What you have to do
Set down the material exactly as given, please, from its first line through the line that includes "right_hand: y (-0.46".

Collected data
——
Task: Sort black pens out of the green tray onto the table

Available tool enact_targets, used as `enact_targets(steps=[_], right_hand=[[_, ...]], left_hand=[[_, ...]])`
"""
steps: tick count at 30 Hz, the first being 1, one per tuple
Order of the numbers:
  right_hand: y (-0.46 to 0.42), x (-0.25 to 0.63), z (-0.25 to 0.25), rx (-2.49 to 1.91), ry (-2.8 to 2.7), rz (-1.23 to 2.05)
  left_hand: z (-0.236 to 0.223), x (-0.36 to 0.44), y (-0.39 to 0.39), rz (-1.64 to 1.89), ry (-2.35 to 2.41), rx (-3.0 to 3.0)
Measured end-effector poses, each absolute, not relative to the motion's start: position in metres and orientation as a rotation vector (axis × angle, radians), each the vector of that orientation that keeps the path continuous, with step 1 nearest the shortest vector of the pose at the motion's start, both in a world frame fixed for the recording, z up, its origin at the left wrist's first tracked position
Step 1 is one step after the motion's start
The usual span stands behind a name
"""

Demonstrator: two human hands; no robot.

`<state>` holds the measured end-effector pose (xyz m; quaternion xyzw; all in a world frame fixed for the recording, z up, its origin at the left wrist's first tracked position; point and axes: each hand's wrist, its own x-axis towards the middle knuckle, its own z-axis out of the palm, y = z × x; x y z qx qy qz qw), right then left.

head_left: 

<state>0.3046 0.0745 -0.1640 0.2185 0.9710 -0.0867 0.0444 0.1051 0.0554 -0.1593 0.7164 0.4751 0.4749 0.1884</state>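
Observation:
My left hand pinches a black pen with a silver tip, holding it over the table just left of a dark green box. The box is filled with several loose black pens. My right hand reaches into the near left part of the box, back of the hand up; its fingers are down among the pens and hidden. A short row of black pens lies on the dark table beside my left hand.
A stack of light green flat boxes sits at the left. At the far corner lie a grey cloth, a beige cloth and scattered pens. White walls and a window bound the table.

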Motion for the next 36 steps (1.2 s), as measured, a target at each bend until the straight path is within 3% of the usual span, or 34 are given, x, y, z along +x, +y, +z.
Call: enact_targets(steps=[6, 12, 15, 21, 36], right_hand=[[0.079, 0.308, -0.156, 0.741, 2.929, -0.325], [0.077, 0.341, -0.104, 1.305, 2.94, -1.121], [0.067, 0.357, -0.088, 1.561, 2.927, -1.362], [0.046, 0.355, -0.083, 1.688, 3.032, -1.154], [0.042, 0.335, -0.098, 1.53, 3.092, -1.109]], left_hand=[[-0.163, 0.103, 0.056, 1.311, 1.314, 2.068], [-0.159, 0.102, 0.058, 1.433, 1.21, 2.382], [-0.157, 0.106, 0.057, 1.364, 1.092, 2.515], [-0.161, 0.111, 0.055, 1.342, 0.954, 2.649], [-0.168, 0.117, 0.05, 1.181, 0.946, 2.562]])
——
Task response
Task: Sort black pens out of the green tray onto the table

Available tool enact_targets, used as `enact_targets(steps=[_], right_hand=[[_, ...]], left_hand=[[_, ...]])`
"""
steps: tick count at 30 Hz, the first being 1, one per tuple
Order of the numbers:
  right_hand: y (-0.46 to 0.42), x (-0.25 to 0.63), z (-0.25 to 0.25), rx (-2.49 to 1.91), ry (-2.8 to 2.7), rz (-1.23 to 2.05)

Nothing else belongs in this output.